In the video game industry for example, this is common practice. Developers often release Alpha and Beta versions of the game at a discounted rate so that real-life players can test it out and provide feedback.
3. Develop your product and team
Keeping track of the iterations of your product (Alpha, Beta, full launch) is another important way to show traction, as it demonstrates the progress you’ve made and what you’ve learned in the process. Having a team working for you is also great way to show that your startup is headed in the right direction.
Hiring the right team members is crucial, since it’s often said that investors bet on the jockey, not the horse. When you’re in the early phases remember to hire slow and fire fast.
Hiring slow is important because you want to ensure that you’re hiring the right person for the job, and you don’t have a lot of money to spare - which is also why you need to fire fast (but not in haste).

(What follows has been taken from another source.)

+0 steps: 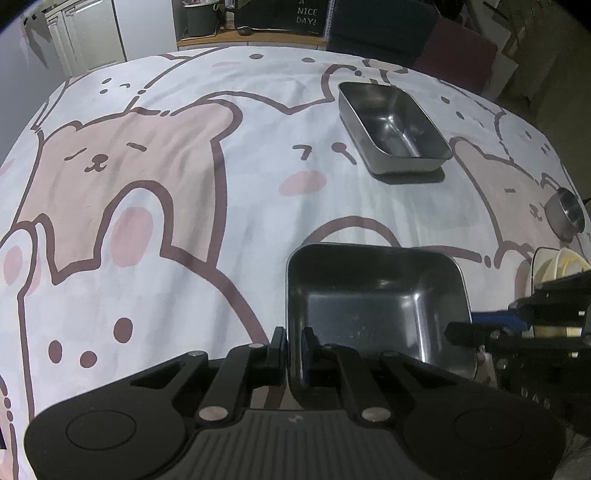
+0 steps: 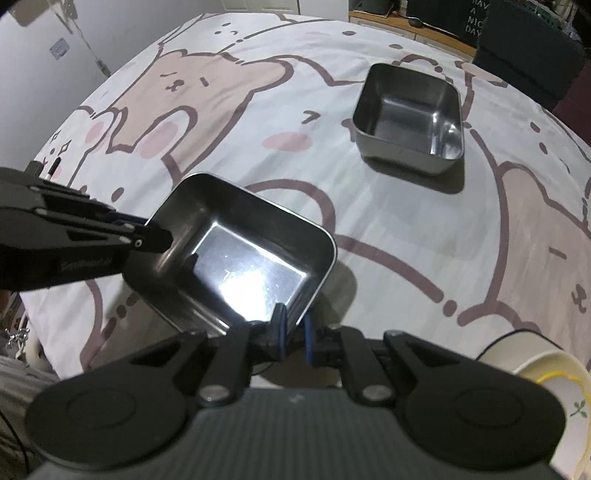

Having a team comprised of talented individuals working for you shows that you are a good recruiter and able to sell your vision well. The fact that you were able to attract gifted people to work for your startup instead of somewhere else is testament that intelligent people believe in your vision and reflect your startup’s potential.
So now that you’ve created momentum, you need to create traction - which brings us to our final section below.
How to build traction
As you probably know, there are different ways to create traction, here are a few:
1. Public Relations (PR)
A good PR plan will boost your startup’s reputation and consumer trust. Linking with influencers (who are relevant to your target audience) is often a good bet, but beware, some of them can be very expensive.
2. Advertising
There are many different ways to advertise, from costly billboards to more affordable social media campaigns. You need to decide what the best way is to target your market. Ads are an effective way of promoting your solution, but can be difficult to get right and expensive.
3. SEO (Search Engine Optimisation)
This only applies if you have a website. If you do have one (or are planning to), then you’ll want to make sure your website has good SEO. We could write pages about this topic, but simply put: The better your SEO, the more traffic your website will get.
4. Viral video
This only really happens if you get very lucky, so don’t count on it happening to you. But if it does, you’ll need to be ready to react to the situation as quickly as possible. If sales suddenly skyrocket as a result, how are you going to adapt to meet the demand?
5. Blogs
Blogs are a great way of building consumer trust, and an opportunity for your startup to broadcast its unique take on relevant topics. It also helps with improving your SEO if done right, which is the main reason most companies have a blog.
6. Social Proof (advisors, customers, media, investors)
One of the best ways of building traction is through social proof, which can be likened to word of mouth. It can come in four different forms: advisors, investors, customers and the media.
If you have credible advisors supporting your business, potential investors will be more likely to cast a favourable eye upon your startup, since credible advisors usually mean that the business is heading in the right direction.
The same principal applies to investors. If your startup has received significant funding from investors with good reputations, that will be seen as an endorsement of your business.
Big-name customers can be used to build traction as well, in the same way that a certain item gains massive value if a celebrity is suddenly seen wearing it. So if you land a celebrity customer, make sure you talk about it on your website and/or social media.
Similar to big-name customers, if a reputable media channel talks about your startup it shows that it is newsworthy - which you can use to build your company’s reputation. And don’t forget to share the fact that your startup was in the news!